▸ **Work instruction**
Only the pictures are to be dropped, and the rest of the data should be copied exactly.

Dataset content section start

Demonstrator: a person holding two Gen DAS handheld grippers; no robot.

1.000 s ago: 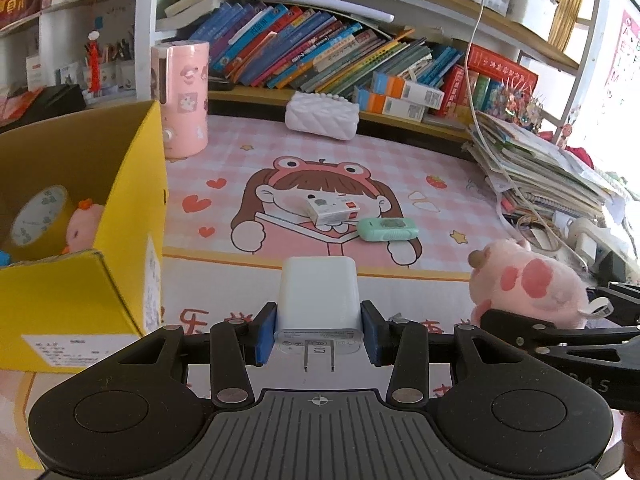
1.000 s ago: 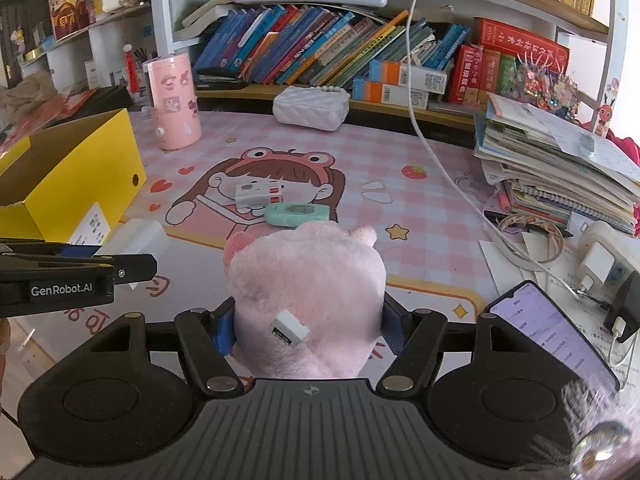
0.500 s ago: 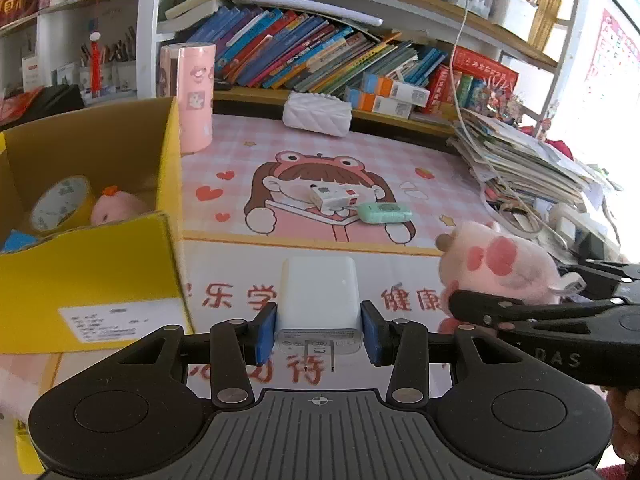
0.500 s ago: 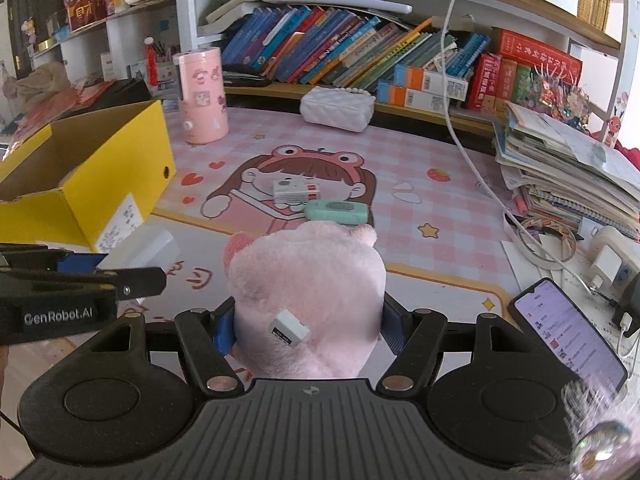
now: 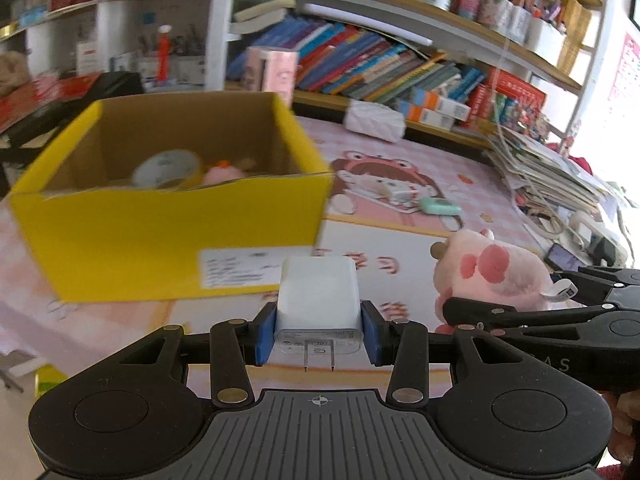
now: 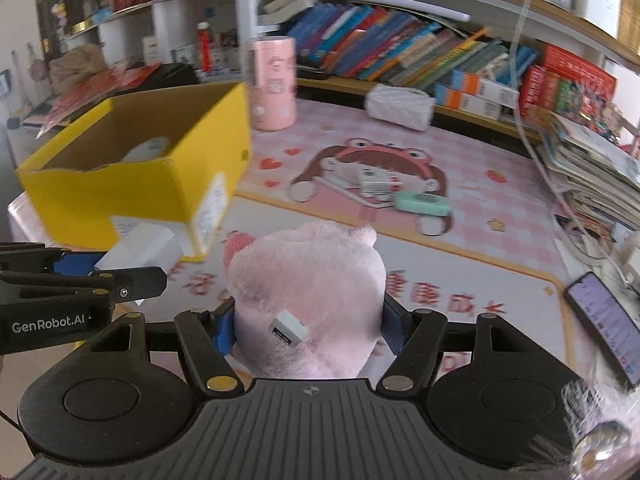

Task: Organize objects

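Left gripper (image 5: pixel 318 338) is pinching one white charger (image 5: pixel 318 300), right gripper (image 6: pixel 308 320) squeezes one pink plush (image 6: pixel 308 280); one yellow box (image 5: pixel 160 236) nearby.

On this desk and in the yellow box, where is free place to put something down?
Free: the pale front strip of the desk mat, between the yellow cardboard box and the black smartphone; also the checked patch behind the cartoon girl print, before the white quilted pouch. Crowded: the right edge with the paper stack. The box already holds a tape roll.

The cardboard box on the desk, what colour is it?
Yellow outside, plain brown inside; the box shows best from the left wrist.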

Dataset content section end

▸ **Result of this task**
Demonstrator: a person holding two Gen DAS handheld grippers; no robot.

1.000 s ago: 
1.000 s ago: 
0.500 s ago: 
0.500 s ago: 
now: 
now: 

Task: Organize objects

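Left gripper (image 5: pixel 318 338) is pinching one white charger (image 5: pixel 318 300), right gripper (image 6: pixel 308 320) squeezes one pink plush (image 6: pixel 308 280); one yellow box (image 5: pixel 160 236) nearby.

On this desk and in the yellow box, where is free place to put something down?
Free: the pale front strip of the desk mat, between the yellow cardboard box and the black smartphone; also the checked patch behind the cartoon girl print, before the white quilted pouch. Crowded: the right edge with the paper stack. The box already holds a tape roll.

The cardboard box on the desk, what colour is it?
Yellow outside, plain brown inside; the box shows best from the left wrist.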

The exercise requires no more work.